Shisui shook his head. He wasn't grinning anymore. He looked surprisingly somber. Sasuke decided that his face didn't look quite right like that. Shisui's face had been made to have a smile on it. Not necessarily a happy smile, but a smile nonetheless.
"Because once you go you never stop. How could you? Who could live like this, seeing this every time you close your eyes?" He was talking louder now, probably loud enough to disturb the patients in the rooms next to him, but he didn't care. "You just forget and forget and forget and you keep making the same mistakes over and over and over again." His palm stung. He looked down at it and realized he had dug his fingernails into his skin so hard he had drawn blood.
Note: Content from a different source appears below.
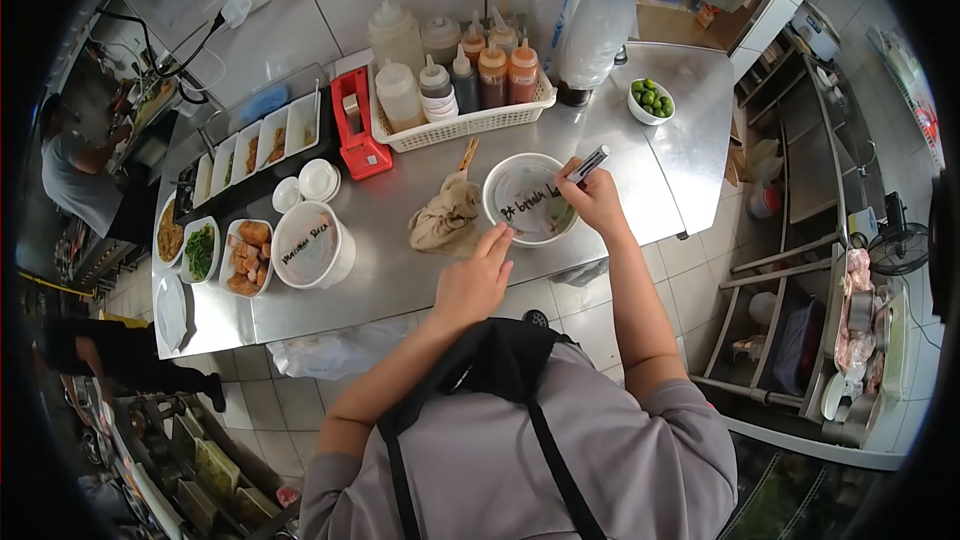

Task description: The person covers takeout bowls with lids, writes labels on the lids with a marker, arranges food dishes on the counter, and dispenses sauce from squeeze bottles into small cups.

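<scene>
A round white tub (522, 230) with a clear lid stands on the steel table, and black handwriting runs across the lid. My right hand (597, 198) is closed round a marker (588, 164) at the lid's right side. At the lid's lower left edge rests my left hand (474, 285), fingers stretched out and holding nothing. A crumpled brown cloth (447, 215) lies just left of this tub. Farther left, a second lidded tub (310, 245) also bears black writing.
Behind are a basket (470, 123) of sauce bottles, a red device (361, 130) and a bowl of green limes (651, 102). Food trays (240, 160) and dishes line the left. Two other people (85, 165) (110, 350) stand at the far left.
</scene>
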`<state>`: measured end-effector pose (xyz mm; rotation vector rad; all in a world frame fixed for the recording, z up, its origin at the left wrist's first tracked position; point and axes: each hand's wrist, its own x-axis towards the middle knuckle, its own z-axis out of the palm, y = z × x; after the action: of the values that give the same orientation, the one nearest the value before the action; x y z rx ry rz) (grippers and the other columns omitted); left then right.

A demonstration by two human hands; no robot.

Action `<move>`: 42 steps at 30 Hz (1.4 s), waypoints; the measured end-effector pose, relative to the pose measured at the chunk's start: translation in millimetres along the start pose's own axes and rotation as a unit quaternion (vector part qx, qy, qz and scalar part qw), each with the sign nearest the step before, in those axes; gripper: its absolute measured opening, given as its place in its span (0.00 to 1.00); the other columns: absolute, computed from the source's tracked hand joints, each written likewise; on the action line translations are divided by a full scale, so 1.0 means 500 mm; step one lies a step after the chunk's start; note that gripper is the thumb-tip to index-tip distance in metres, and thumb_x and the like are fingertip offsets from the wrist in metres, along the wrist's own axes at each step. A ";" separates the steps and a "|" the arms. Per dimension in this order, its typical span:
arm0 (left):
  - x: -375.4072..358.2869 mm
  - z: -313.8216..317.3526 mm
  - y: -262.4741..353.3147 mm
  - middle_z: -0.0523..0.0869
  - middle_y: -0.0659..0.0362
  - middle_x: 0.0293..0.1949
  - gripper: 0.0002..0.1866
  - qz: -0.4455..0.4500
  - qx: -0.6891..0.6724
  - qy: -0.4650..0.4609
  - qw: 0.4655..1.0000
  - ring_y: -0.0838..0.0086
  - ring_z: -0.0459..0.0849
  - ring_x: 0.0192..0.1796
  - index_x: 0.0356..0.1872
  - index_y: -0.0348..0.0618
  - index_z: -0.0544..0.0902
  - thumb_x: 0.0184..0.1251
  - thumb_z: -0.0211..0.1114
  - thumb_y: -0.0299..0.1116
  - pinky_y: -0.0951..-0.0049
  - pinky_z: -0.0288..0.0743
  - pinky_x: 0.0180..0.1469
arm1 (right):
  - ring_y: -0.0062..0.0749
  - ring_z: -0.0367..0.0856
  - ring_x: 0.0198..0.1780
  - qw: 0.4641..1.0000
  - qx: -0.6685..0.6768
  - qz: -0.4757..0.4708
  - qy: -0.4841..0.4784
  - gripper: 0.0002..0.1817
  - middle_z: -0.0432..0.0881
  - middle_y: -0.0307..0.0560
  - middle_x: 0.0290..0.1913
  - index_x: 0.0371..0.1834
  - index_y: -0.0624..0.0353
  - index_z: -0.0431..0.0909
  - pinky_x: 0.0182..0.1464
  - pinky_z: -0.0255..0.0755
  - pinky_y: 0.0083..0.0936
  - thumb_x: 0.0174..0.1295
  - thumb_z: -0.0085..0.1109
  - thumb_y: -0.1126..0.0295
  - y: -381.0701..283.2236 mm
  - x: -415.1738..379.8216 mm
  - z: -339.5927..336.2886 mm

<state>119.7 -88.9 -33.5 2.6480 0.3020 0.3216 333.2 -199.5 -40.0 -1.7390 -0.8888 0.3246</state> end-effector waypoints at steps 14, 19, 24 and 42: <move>-0.001 0.003 0.001 0.71 0.65 0.61 0.24 -0.006 -0.002 0.004 1.000 0.61 0.84 0.30 0.60 0.47 0.70 0.61 0.58 0.37 0.64 0.79 0.30 | 0.13 0.66 0.20 0.999 0.023 0.015 0.037 0.04 0.71 0.33 0.17 0.28 0.63 0.74 0.24 0.60 0.16 0.55 0.54 0.74 0.009 0.003 -0.003; -0.001 -0.003 0.004 0.71 0.64 0.61 0.25 -0.009 -0.018 0.000 1.000 0.61 0.84 0.32 0.60 0.47 0.70 0.62 0.58 0.39 0.64 0.78 0.31 | 0.13 0.66 0.20 0.999 0.004 0.004 0.050 0.04 0.71 0.33 0.16 0.27 0.63 0.73 0.23 0.61 0.16 0.56 0.54 0.74 -0.008 0.001 -0.008; 0.006 0.009 -0.032 0.71 0.55 0.58 0.29 0.060 -0.175 0.121 0.975 0.68 0.81 0.28 0.63 0.41 0.65 0.69 0.50 0.50 0.74 0.75 0.28 | 0.13 0.67 0.21 0.998 -0.024 -0.006 0.053 0.03 0.72 0.34 0.18 0.28 0.62 0.74 0.24 0.62 0.15 0.57 0.55 0.74 -0.011 0.008 -0.011; -0.103 -0.173 -0.133 0.74 0.58 0.34 0.45 -0.104 -0.348 0.213 0.907 0.78 0.71 0.30 0.56 0.36 0.61 0.62 0.25 0.72 0.80 0.63 0.26 | 0.14 0.74 0.35 0.892 0.263 -0.051 -0.364 0.09 0.78 0.35 0.32 0.37 0.62 0.74 0.36 0.68 0.15 0.56 0.64 0.74 -0.253 -0.025 0.304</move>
<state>36.8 -8.8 2.1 1.8069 0.4933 0.7756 181.0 -86.8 17.5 -1.0445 -1.2678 1.0874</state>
He didn't care. "Don't you?"
No response.
"Don't you?" Sasuke practically shouted.
Shisui sighed and held up a hand. I surrender. Quiet down. Sasuke slowly settled back down. He wiped the pinpricks of blood off his palms. "Yeah," Shisui said. "Pretty much."
"What if…" Sakura, pale and small. Surrounded by her own blood. "What if you feel like you're gonna make those mistakes anyway?" Sasuke asked. His voice sounded very small and very tired, even to his own ears.
"Whatever you decide, nobody is going to judge you." Sasuke met Shisui's eyes and found only compassion there. Somehow that made him hate himself even more.
"I'm going to judge me."
"Well then it sounds like you've already made up your mind." And then Shisui stood up and left. There was no malice in his leaving, no anger or frustration. He simply understood that there was nothing more for him to say or do, and so he left. It was for the best.
He needed more sleep. And so Uchiha Sasuke settled back in his bed and closed his eyes and did his best to ignore the shame, the fear, and the image of his slowly dying friend now permanently engraved in his memory.